Bill Proposing Penalties for Independent Contractor Misclassification Reintroduced (SB 459)
This bill would prohibit willful misclassification of employees as independent contractors and authorize civil penalties against employers and persons who violate these prohibitions (between $5,000 to $15,000 for the first violation and between $10,000 to $25,000 for repeated violations).

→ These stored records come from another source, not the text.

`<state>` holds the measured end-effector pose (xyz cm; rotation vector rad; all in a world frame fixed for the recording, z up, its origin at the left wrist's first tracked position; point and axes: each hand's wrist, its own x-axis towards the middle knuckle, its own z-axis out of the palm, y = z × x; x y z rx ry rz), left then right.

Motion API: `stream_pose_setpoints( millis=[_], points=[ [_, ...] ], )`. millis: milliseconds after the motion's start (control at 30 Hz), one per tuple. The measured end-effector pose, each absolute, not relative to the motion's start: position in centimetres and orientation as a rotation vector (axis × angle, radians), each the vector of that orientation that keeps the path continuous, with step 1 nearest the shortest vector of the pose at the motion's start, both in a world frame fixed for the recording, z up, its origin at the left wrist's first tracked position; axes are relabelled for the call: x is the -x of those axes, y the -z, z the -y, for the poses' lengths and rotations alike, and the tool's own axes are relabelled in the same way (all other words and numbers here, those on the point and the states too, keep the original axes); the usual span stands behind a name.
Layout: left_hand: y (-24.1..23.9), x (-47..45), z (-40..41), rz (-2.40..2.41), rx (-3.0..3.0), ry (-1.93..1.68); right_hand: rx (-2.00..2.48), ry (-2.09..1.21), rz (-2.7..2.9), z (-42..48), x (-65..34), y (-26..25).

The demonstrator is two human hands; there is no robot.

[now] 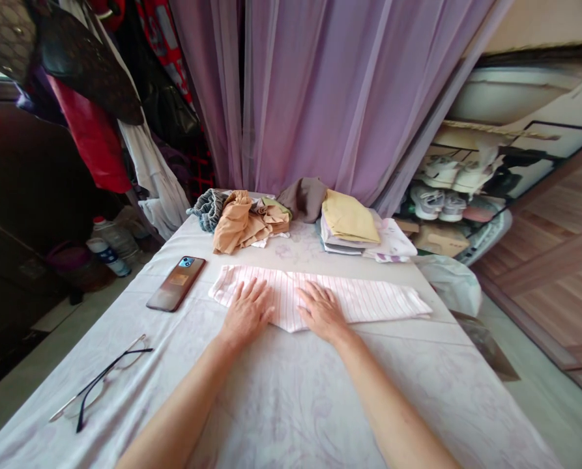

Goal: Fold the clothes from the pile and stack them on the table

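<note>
A pair of white and pink striped trousers (373,299) lies flat, folded lengthwise into a long strip across the table. My left hand (247,311) rests palm down on its left part, fingers stretched out. Flat on the cloth near the middle is my right hand (321,312), its fingers spread too. Neither hand grips anything. The fabric under both palms is hidden.
Behind the trousers are a heap of crumpled clothes (239,221) and a folded stack topped by a yellow garment (350,218). A phone (176,284) and eyeglasses (100,381) lie on the left of the cloth-covered table (281,404). A shoe rack (447,189) stands right.
</note>
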<state>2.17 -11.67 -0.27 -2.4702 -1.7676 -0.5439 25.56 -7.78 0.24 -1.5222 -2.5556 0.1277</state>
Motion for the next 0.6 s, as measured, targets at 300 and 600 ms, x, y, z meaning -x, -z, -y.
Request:
stream_pose_setpoints(
  millis=[300,600],
  points=[
    [0.4,-3.9,11.7,1.757,2.618,0.395,1.572,0.038,2.135,6.7,-34.4,1.0],
    [0.0,-6.8,13.1,1.446,2.879,0.631,2.32,0.257,1.17,8.2,-46.1,0.5]
  ],
)
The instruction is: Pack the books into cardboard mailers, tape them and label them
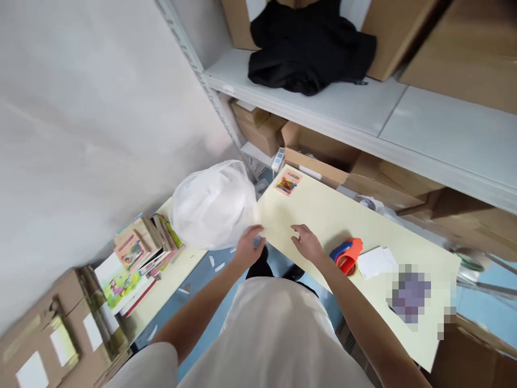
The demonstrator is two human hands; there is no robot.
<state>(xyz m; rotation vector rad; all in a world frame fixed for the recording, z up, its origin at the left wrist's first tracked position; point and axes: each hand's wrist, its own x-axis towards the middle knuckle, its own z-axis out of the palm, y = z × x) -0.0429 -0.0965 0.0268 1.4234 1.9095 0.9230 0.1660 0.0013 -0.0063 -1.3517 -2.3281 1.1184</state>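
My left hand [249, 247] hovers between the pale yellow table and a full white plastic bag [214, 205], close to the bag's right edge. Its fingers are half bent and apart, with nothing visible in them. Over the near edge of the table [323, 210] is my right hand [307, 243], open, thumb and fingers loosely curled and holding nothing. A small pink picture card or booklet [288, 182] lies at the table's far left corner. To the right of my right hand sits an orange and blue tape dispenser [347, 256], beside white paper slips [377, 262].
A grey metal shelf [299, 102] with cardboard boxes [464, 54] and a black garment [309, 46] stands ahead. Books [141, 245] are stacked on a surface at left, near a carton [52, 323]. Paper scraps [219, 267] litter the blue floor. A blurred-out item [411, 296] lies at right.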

This bill would provide that persons (other than attorneys) who knowingly advise an employer to misclassify an employee as an independent contractor shall be jointly and severally liable with the employer and subject to civil penalties.
This bill would also require employers who hire an independent contractor to provide the individual with a form developed by the Employment Development Department (EDD) (1) identifying their independent contractor status, (2) explaining this status' impact on their tax obligations and eligibility for labor and employment protections, and (3) notifying them of their ability to contact the EDD or the Labor Commissioner for a review of their independent contractor status. This bill would also require employers utilizing independent contractors to maintain for at least two years records of the independent contractors hired and to make these records available for inspection by the EDD or the Department of Industrial Relations, and authorize civil penalties of $500 for non-compliance.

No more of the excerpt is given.